Eglises d'Asie

Florès : le chamanisme est étroitement lié aux conflits fonciers qui agitent l’île la plus catholique d’Indonésie

Publié le 18/03/2010




Le chamanisme est étroitement associé aux violents conflits fonciers qui agitent Flores, île à majorité catholique située dans l’est de l’archipel indonésien. C’est ce qui résulte d’une étude très poussée conduite par deux prêtres diocésains de l’île. “Les chamans sont systématiquement liés aux conflits qui agitent les villages concernant la terre. Les gens croient en effet que les chamans possèdent des pouvoirs magiques pour protéger les combattants rapportent les PP. Hubert Muda et Adam Satu. Les deux prêtres expliquent qu’un chaman utilisera des formules magiques et même la récitation du rosaire à l’occasion des rites qui précèdent le départ au combat des adversaires, rosaires et crucifix au cou. Au retour, ces derniers reviendront auprès du chaman et les blessés recevront de lui les premiers soins avant d’aller se faire soigner par le médecin de l’hôpital.

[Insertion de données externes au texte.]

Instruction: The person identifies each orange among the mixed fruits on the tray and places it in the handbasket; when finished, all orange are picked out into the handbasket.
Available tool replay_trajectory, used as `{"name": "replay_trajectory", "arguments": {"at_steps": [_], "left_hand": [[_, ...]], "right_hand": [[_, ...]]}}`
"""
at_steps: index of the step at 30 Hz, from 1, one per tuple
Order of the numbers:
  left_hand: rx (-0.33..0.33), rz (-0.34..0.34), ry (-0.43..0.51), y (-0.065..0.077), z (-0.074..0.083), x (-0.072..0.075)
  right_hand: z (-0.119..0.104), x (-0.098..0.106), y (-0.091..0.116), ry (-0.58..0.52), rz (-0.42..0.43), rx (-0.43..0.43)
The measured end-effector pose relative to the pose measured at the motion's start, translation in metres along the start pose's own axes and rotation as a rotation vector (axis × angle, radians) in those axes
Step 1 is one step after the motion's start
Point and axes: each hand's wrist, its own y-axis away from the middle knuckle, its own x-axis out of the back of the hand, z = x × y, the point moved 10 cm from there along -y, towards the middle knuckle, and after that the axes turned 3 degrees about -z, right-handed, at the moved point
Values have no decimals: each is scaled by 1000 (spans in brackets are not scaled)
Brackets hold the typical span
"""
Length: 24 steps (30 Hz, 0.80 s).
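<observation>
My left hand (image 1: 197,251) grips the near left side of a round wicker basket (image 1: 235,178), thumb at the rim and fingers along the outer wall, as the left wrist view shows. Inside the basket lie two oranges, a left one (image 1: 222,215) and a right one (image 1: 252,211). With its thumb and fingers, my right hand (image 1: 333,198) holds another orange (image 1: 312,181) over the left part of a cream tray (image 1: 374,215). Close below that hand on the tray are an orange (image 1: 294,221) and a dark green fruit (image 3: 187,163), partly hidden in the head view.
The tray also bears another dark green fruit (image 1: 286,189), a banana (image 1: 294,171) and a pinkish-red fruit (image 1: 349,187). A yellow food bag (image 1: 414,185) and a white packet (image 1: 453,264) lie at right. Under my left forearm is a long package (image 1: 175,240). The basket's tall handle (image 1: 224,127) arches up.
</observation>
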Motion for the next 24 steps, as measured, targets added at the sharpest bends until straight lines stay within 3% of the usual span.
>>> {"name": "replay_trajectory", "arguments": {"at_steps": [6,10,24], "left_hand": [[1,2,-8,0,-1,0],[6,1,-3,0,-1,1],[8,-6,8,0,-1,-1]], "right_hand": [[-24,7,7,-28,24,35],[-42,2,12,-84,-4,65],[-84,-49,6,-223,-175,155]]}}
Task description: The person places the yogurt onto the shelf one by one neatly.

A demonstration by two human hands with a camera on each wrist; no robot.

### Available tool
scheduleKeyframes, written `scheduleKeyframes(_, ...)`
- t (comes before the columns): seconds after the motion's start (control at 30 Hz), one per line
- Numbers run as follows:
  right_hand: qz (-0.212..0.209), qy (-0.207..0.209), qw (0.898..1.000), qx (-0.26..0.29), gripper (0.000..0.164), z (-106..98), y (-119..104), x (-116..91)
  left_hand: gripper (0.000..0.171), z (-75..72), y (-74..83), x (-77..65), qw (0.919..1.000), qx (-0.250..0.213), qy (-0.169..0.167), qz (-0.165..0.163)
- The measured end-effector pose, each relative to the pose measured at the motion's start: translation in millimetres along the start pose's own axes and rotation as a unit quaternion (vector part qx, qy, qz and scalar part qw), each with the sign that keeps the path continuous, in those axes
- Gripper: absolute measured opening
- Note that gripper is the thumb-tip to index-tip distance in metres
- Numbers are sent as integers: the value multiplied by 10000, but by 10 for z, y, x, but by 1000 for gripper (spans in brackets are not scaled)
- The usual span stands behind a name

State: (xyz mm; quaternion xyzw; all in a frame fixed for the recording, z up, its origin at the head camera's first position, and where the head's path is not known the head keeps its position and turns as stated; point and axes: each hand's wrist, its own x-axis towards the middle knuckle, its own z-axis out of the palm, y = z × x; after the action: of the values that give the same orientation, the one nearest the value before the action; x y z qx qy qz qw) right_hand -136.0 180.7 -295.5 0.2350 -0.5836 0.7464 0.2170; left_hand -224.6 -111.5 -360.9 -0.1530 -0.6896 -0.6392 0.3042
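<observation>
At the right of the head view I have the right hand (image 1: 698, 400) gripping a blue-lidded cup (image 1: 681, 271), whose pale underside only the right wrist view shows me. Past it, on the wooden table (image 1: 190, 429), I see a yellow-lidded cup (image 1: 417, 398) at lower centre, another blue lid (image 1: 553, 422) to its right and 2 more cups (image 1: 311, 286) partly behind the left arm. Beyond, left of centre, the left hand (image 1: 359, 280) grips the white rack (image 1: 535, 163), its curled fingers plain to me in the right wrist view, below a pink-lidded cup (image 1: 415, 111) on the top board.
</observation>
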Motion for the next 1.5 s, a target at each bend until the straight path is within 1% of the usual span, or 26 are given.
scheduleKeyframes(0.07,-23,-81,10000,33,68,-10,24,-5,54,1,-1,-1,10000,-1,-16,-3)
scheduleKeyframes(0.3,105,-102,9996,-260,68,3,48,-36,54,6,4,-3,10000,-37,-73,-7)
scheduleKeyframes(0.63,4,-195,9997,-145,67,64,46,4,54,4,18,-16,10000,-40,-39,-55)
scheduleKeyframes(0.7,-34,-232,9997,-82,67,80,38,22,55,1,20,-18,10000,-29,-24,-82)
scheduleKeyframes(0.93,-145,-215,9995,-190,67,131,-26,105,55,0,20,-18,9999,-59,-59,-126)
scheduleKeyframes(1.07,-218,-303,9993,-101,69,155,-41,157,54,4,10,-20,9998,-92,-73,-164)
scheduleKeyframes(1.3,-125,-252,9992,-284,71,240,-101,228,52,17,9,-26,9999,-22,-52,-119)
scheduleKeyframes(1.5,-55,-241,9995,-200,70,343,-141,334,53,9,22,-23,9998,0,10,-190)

Les deux prêtres ont présenté les résultats de leurs recherches : “Relations entre clans de même parenté et conflits fonciers”, devant une assemblée de près de 800 personnes, le 17 janvier dernier, au centre du district de Manggarai à Ruteng. Pendant sept mois, ils ont mené leurs enquêtes dans les trois régions du district de Mannggarai où, rapportent les autorités, en 2001, 23 personnes ont été tuées au cours de huit conflits qui ont opposé des villages entre eux pour des questions de terre. Les PP. Muda et Satu, respectivement maître assistant à l’Institut d’enseignement catéchétique et curé de la paroisse de Lengko Ajan, avaient reçu 100 millions de roupies (9 600 dollars US) de la part du gouvernement local pour mener à bien leurs recherches.

Les villageois, ont-ils constaté, refusent de se soumettre aux décisions des juridictions locales régulières, persuadés qu’ils sont que les tribunaux sont de mèche avec ceux qu’ils tiennent pour leurs adversaires. “Celui qui a perdu au tribunal ne laissera jamais tranquille la partie adverse”, expliquent-ils. Les conflits naissent du désir de revanche bien que les villageois soient la plupart du temps voisins et souvent liés par des liens familiaux, précisent encore les deux chercheurs qui soulignent que ces luttes font, pour finir, que bien des femmes restent veuves, à charge pour elles de chercher de quoi vivre et élever leurs enfants. Et les prêtres de conclure : “Les liens de parenté n’ont aucune influence sur une possible réconciliation entre parties adverses”.

Vinsen Uman, un laïc catholique, affirme de son côté : “Aucune dispute pour de la terre n’intervient sans que les chamans n’y soient mêlés d’une façon ou l’autre, et les gens dépensent des millions de roupies pour s’assurer de leur protection”. Même les menaces de sanctions de la part de l’évêque, Mgr Eduardus Sangsun, évêque du diocèse catholique de Ruteng, “ne peuvent vraiment arrêter les conflits de gens voués à la violence et au chamanisme”, explique Uman. Pour Vinsen Uman, le fait que le gouvernement ait commandé cette étude va dans le bon sens et il espère que l’Eglise et les autorités civiles sauront faire bon usage des éléments détaillés par les deux prêtres. L’urgence, estime-t-il, est la création d’un système judiciaire équitable : “Les gens auront toujours recours à la violence pour trouver une solution à leurs problèmes tant que le fonctionnement des tribunaux ne sera pas plus juste et impartial”.